Credit growth improves led by retail segment

Gross advances grew by 5.8% in Q1FY22 (4.8% in Q4FY21) led by strong expansion in retail credit at 16.5% YoY. Within retail segment, home loans grew by 11% YoY, auto at 5.8% YoY and other retail at 31% YoY. SME grew by 2.0% YoY, agri at 2.5% YoY while corporate credit declined by -2.3% YoY. Deposits grew by 8.8% YoY and CASA ratio stood at 46%.

 

Valuation and View

Advances growth picked up 5.8% YoY driven by strong retail credit growth. Underlying demand in retail segment remained strong, while corporate credit growth is also expected to pick up on account of improved capacity level and likely strong pipeline of corporate proposals. As CoF stabilizes at lower level, pick-up in advances growth to boost NIM. Higher slippage was on expected lines as collection efficiency was impacted by Covid 2nd wave.

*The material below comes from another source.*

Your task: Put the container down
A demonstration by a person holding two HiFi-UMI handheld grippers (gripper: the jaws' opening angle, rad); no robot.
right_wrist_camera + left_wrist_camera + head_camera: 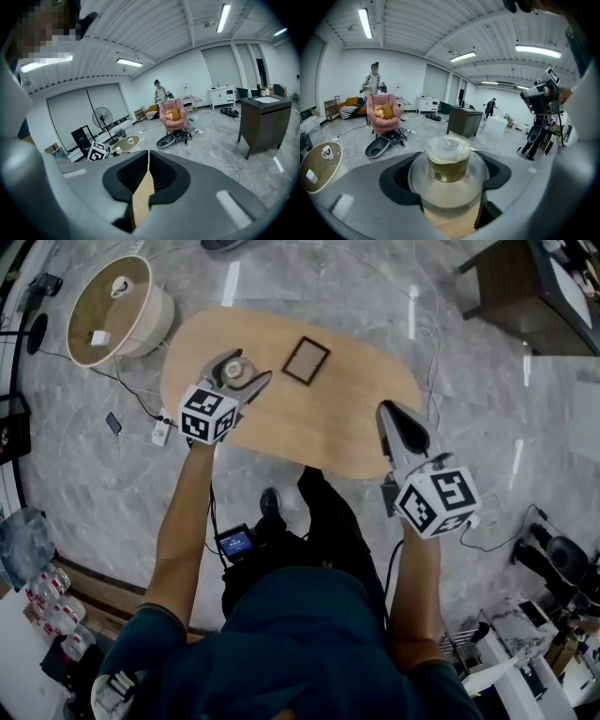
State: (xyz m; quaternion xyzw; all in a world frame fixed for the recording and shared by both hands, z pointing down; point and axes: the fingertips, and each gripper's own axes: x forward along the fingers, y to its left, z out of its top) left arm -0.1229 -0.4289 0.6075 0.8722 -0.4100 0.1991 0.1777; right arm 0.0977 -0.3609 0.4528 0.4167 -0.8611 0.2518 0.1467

Though recovery has been remained strong in Q2 with easing of economic restrictions. Profitability is expected to remain strong with contained credit cost and pick up in credit cost. We maintain ‘Buy’ rating on stock with revised target price of Rs535. Standalone business is valued at Rs 360 derived at P/ABV1.15xFY23E, while subsidiaries are valued at Rs175.